### [Aim of the task]
For each line below that includes the string "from", show the whole line.

### [Stored data]
◆ ◆ ◆ ◆ ◆
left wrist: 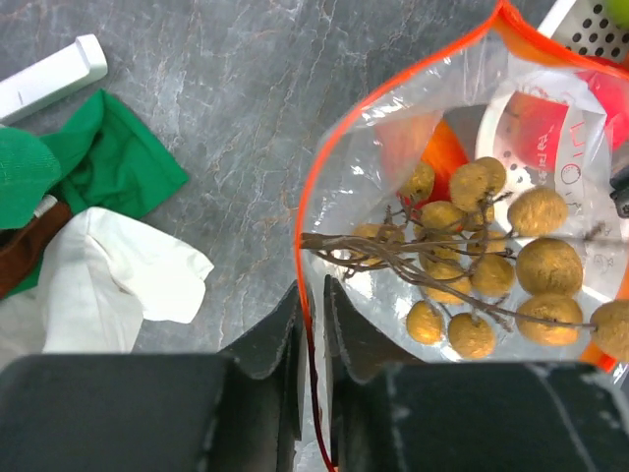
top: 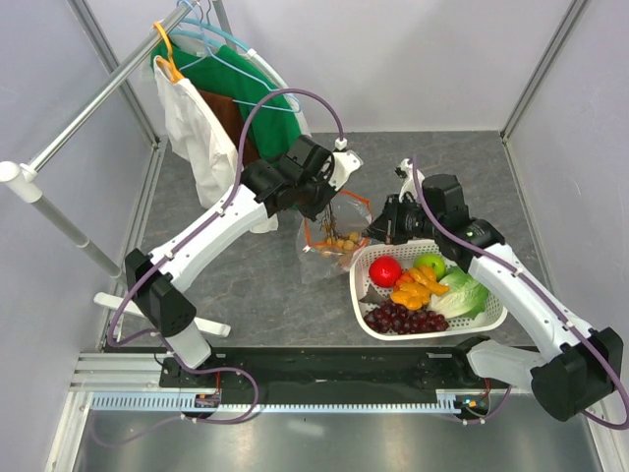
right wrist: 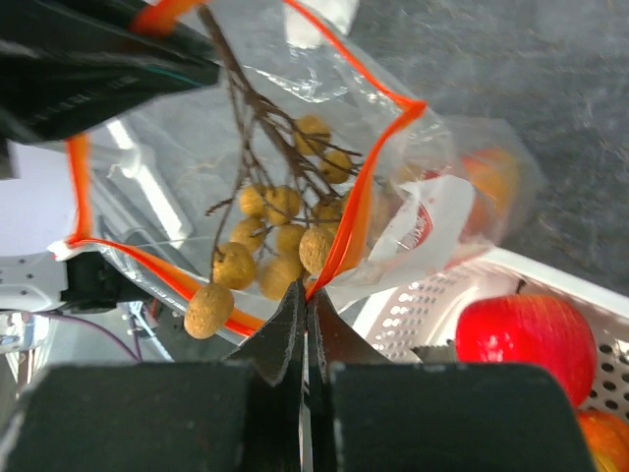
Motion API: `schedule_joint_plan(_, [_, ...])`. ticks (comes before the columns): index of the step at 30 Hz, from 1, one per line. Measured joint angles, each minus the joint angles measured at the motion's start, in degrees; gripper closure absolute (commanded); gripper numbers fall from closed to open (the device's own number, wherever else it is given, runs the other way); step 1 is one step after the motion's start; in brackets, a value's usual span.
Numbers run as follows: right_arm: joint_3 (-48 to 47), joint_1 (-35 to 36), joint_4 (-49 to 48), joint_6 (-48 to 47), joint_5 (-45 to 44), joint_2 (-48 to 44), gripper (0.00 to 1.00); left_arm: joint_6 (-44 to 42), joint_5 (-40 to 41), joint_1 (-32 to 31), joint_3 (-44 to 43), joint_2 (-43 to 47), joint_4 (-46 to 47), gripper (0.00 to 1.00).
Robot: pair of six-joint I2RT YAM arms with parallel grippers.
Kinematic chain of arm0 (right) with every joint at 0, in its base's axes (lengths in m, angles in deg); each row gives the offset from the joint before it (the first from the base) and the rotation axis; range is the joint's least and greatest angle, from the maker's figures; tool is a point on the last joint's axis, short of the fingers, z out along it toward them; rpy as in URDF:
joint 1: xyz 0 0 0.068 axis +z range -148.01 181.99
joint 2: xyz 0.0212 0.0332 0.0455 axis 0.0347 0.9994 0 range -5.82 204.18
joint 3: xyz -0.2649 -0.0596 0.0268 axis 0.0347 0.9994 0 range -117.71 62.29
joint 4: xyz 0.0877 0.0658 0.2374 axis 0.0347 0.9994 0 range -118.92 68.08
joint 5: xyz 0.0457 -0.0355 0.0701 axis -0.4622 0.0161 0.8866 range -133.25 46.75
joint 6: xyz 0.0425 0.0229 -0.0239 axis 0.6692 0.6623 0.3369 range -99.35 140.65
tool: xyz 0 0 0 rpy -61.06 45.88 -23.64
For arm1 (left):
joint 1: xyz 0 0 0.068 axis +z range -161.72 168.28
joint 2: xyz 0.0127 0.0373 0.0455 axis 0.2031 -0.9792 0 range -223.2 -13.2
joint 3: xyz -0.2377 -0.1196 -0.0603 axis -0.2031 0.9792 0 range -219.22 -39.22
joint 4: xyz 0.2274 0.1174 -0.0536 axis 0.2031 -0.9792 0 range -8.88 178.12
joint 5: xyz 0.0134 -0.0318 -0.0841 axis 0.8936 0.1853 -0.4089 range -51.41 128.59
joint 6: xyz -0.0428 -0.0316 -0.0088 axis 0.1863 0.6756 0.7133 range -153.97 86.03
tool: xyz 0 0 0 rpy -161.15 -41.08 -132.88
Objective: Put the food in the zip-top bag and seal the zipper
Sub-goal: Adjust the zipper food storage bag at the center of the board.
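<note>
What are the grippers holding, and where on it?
Both hold the zip-top bag by its zipper: the left gripper pinches one side of the mouth, the right gripper the opposite side.

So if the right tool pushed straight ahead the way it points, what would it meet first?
The right tool is shut on the zipper of the zip-top bag, so straight on it would likely meet the brown nuts hanging just inside, though depth is unclear.

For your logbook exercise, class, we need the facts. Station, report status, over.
Zip-top bag held open: left fingers and right fingers shut on opposite rims. Nuts inside; twig stem up at mouth. Red apple, grapes in basket.
</note>
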Motion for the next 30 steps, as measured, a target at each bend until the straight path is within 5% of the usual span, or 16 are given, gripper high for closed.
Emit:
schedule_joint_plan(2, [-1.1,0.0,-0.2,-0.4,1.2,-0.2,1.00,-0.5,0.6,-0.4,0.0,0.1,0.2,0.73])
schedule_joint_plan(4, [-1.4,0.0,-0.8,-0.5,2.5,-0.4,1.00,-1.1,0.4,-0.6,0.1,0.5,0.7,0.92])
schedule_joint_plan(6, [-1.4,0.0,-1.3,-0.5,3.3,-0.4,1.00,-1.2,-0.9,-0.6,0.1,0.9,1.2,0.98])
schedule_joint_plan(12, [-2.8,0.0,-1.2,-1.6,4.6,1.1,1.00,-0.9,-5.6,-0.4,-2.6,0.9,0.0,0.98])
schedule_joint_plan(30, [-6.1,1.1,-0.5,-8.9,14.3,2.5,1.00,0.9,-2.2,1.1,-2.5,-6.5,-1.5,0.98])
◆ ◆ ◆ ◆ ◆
### [Exercise solution]
Motion API: `schedule_joint_plan(_, [_, ...])`. ticks (comes before the columns): index of the step at 30 Hz, from 1, one per line. Measured joint angles, each minus the joint angles measured at the motion's start, in degrees; gripper closure absolute (commanded); gripper numbers fall from closed to open (the device's own number, wherever else it is given, runs the other way); step 1 is one step after the motion's start; in brackets, a value's usual span.
Kinematic chain of arm0 (right) with every joint at 0, in its base's axes (lengths in m, angles in deg); each row gives the offset from the joint before it (the first from the base) and the rotation axis; range is the joint's least and greatest angle, from the maker's figures; tool is a point on the last joint's axis, short of the fingers, z out along it toward them; rpy as in URDF:

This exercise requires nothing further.